Please retype, unchanged, each line from the top of the material below through the line where "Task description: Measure" appears.

Start of INFORMATION SHOWN

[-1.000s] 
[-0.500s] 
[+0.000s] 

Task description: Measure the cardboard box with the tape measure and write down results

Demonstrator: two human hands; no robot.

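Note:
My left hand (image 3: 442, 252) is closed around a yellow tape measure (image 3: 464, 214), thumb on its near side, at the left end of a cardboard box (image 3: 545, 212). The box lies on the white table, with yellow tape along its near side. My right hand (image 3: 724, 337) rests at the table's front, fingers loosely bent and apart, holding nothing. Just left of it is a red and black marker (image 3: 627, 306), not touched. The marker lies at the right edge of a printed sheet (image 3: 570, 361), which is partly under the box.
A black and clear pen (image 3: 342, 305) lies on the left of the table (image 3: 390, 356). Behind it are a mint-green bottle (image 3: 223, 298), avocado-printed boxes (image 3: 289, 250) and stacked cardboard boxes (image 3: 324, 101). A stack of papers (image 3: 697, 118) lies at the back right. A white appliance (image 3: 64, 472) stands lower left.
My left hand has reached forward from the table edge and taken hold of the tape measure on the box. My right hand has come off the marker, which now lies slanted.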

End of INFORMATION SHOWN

RESULT:
[-1.000s] 
[-0.500s] 
[+0.000s] 

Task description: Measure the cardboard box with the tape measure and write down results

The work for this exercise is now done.